Segment Open

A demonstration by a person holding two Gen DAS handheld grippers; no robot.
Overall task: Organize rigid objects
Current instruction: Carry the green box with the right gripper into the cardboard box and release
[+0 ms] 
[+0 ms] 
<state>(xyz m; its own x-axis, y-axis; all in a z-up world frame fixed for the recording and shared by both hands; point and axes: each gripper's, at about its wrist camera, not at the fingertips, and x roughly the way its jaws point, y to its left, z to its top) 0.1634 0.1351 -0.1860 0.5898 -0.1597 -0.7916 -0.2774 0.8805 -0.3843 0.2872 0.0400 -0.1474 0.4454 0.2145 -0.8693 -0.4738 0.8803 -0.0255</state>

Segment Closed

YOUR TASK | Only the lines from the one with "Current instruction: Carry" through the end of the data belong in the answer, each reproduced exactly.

ANSWER TO THIS EXERCISE |
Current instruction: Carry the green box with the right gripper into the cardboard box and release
[+0 ms] 
[+0 ms] 
<state>(xyz m; its own x-axis, y-axis; all in a z-up world frame fixed for the recording and shared by both hands; point and axes: each gripper's, at about its wrist camera, not at the fingertips, and x roughly the way its jaws point, y to its left, z to its top) 0.1634 0.1351 -0.1860 0.5898 -0.1597 -0.7916 -0.2774 0.8805 -0.3843 0.2872 0.0400 -0.1474 0.4454 0.2145 -0.8693 -0.4738 0.8803 -0.0255</state>

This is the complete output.